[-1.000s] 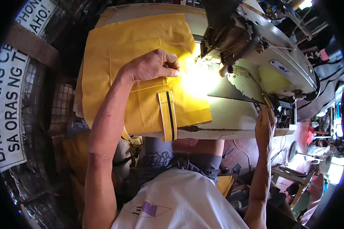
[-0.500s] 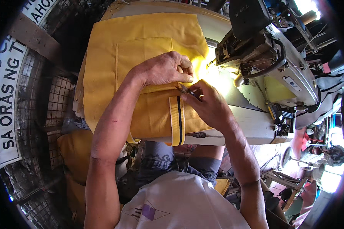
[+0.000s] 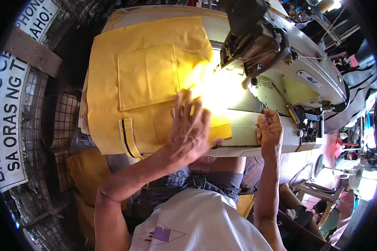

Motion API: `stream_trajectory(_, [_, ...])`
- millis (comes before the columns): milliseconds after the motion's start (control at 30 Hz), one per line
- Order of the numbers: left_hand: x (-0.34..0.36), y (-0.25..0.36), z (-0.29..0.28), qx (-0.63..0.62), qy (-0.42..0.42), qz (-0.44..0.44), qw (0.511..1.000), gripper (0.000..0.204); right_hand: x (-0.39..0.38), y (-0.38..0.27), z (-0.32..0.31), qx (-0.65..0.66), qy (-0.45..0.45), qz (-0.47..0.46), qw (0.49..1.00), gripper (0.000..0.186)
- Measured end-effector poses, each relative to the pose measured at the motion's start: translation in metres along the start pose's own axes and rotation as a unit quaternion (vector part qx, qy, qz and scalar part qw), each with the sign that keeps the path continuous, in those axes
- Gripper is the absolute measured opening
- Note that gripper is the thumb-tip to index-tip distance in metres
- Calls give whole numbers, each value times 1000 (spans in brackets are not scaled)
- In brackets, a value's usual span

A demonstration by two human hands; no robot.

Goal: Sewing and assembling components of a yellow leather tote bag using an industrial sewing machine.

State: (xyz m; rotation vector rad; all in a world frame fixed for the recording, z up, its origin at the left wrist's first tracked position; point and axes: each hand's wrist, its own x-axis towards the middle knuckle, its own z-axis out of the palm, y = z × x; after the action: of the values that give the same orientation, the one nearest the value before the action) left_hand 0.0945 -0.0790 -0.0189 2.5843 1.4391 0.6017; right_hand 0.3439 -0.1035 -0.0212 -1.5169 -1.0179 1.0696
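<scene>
A yellow fabric panel (image 3: 100, 83) lies on the sewing machine table, with a square pocket (image 3: 146, 75) stitched onto it. A short yellow strap (image 3: 128, 138) with a black stripe and pale edges hangs from its lower part over the near edge. My left hand (image 3: 190, 125) rests on the panel below the pocket, fingers spread and holding nothing. To its right, my right hand (image 3: 270, 131) is closed above the pale machine table, off the fabric. Its fingers are curled together; what they hold, if anything, is hidden.
The sewing machine head (image 3: 255, 46) stands at the upper right, its lamp glaring over the needle area. A screwdriver-like tool (image 3: 295, 113) lies by the machine's right end. Wire mesh (image 3: 33, 104) and signboards (image 3: 8, 125) border the left. More yellow fabric (image 3: 88, 171) hangs at lower left.
The fabric and its strap have shifted left. My left hand has opened and come down onto the lower fabric. My right hand, which held small snips at the fabric, has moved right over the table.
</scene>
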Motion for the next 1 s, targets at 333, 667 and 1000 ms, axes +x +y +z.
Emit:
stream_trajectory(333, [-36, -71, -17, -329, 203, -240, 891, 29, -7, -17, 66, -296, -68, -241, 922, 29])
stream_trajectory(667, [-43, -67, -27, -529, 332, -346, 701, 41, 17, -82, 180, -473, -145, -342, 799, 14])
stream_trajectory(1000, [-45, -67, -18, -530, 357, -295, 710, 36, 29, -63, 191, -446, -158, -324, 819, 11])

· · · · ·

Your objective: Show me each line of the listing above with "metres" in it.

Response to this task:
- Measured end-effector poses, each relative to the pose measured at the motion's start: translation in metres along the start pose's own axes and rotation as a unit quaternion (vector part qx, qy, qz and scalar part qw), each with the sign that keeps the path continuous, in those axes
- Note that gripper is the thumb-tip to index-tip distance in metres

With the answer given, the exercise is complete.